■ **WORK ORDER**
Pull out every line from the listing that has the word "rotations".

========

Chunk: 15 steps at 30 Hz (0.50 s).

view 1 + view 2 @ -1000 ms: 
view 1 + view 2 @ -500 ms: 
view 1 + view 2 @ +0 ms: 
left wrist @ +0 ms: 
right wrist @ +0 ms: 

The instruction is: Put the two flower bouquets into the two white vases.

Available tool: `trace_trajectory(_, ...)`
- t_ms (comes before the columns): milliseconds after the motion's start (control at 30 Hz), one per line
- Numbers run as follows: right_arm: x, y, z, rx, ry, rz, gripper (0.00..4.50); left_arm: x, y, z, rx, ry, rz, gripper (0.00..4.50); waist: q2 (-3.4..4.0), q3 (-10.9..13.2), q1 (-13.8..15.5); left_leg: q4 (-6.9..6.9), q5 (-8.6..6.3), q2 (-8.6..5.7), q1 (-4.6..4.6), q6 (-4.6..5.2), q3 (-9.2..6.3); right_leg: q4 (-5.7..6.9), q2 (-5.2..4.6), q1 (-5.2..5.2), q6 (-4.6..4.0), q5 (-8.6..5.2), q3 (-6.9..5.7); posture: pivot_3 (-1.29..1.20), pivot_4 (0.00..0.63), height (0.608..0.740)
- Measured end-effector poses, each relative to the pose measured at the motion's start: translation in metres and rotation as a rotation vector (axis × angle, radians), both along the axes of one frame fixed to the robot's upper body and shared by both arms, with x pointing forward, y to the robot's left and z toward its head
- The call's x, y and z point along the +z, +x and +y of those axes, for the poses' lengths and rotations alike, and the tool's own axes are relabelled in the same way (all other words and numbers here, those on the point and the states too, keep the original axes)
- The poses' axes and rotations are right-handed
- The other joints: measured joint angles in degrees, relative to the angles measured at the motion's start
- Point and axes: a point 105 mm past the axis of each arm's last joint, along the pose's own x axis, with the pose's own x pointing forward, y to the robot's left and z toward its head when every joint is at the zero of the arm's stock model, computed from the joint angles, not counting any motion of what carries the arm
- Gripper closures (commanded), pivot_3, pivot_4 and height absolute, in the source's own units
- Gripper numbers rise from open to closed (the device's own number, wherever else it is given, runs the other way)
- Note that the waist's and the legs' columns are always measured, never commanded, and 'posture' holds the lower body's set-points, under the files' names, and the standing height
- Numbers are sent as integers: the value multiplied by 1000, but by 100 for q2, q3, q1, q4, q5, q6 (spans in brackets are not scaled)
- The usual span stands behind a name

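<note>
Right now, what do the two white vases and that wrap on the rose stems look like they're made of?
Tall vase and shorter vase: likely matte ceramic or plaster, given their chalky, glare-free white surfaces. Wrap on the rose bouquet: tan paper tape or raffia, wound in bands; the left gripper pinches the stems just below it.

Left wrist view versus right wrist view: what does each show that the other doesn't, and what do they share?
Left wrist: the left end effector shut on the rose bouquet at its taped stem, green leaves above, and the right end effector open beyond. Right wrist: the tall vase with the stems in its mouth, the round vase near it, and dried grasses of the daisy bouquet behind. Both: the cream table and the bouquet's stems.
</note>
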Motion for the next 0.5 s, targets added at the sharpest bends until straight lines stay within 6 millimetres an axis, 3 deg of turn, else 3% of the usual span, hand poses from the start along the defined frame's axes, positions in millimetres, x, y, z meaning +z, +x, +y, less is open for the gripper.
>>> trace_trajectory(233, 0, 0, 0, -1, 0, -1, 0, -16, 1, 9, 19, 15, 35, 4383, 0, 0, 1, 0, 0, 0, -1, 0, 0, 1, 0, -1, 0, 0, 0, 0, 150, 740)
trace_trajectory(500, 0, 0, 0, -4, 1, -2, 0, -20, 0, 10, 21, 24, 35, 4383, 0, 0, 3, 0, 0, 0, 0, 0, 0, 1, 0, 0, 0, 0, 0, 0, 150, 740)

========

■ **WRITTEN ANSWER**
- The call's x, y and z point along the +z, +x and +y of those axes, for the poses' lengths and rotations alike, and the tool's own axes are relabelled in the same way (all other words and numbers here, those on the point and the states too, keep the original axes)
- The poses' axes and rotations are right-handed

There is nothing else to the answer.